··· SUPPLIED DATA

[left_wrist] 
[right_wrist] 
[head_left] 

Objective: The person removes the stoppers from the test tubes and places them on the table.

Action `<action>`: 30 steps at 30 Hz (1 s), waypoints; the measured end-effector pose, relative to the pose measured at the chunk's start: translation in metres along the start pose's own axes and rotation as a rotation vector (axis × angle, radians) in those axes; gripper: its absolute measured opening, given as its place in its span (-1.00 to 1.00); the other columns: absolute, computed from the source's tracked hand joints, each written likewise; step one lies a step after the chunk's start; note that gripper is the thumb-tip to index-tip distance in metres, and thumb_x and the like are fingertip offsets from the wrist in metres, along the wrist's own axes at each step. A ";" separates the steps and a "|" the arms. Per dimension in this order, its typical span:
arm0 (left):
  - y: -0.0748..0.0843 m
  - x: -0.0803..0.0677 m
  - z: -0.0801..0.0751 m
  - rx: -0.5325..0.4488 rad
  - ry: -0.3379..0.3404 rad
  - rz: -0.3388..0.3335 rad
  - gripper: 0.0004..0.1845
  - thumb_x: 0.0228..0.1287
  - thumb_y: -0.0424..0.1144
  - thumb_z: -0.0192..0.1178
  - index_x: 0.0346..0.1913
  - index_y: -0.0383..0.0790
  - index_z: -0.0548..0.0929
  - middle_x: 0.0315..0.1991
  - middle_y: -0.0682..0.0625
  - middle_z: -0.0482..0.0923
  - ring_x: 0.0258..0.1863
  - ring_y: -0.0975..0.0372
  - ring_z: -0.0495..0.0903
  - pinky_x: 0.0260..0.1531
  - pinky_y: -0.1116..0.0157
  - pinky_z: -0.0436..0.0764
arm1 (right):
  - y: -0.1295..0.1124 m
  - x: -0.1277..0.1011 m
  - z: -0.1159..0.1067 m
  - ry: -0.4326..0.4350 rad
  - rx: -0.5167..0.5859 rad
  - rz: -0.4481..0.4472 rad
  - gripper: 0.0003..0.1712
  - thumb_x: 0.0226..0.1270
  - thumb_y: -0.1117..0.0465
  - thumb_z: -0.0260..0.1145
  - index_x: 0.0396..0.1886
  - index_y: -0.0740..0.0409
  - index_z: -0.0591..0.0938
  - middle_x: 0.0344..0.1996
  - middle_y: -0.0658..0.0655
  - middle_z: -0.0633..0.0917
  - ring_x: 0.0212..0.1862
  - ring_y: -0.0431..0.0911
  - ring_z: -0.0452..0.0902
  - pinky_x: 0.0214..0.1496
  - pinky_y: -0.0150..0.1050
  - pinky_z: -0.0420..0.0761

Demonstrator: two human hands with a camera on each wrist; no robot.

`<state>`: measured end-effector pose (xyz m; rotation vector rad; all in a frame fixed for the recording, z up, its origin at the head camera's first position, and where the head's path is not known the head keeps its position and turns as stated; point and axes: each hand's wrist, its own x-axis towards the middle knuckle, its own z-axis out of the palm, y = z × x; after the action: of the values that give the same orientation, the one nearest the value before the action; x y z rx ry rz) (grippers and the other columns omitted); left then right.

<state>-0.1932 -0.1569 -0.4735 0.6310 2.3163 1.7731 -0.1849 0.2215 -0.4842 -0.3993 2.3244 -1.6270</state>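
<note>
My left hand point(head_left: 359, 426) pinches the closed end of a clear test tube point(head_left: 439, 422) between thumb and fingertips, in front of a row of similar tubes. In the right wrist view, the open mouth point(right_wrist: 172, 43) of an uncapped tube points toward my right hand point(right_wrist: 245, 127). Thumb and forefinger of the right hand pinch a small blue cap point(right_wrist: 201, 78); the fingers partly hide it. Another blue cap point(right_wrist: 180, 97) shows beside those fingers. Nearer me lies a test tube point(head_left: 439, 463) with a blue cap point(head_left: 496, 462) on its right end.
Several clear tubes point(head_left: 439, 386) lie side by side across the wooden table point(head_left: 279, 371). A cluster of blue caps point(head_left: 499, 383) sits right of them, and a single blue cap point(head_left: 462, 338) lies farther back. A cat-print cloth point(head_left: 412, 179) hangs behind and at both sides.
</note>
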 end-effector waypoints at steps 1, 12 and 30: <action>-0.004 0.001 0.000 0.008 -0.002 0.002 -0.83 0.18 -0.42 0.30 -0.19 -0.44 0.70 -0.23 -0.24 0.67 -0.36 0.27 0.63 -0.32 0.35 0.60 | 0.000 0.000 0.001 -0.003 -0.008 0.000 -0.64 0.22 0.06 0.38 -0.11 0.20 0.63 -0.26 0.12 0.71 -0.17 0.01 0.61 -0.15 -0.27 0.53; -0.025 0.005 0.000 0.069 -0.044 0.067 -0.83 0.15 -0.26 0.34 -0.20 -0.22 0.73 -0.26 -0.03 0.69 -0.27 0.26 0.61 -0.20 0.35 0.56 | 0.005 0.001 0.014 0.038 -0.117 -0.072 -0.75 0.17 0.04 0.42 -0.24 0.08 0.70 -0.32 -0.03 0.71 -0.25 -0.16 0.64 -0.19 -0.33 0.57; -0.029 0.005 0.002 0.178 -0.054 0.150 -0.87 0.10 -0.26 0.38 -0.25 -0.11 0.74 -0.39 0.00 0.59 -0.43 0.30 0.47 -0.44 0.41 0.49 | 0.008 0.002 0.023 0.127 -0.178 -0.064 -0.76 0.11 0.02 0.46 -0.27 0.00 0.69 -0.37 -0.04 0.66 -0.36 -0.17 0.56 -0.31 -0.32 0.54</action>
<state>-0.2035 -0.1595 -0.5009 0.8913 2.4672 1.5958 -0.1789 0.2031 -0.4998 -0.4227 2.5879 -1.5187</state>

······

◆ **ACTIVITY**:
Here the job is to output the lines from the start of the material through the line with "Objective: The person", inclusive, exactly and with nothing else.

◆ **SOLUTION FOR THIS PROBLEM**:
[left_wrist] 
[right_wrist] 
[head_left] 

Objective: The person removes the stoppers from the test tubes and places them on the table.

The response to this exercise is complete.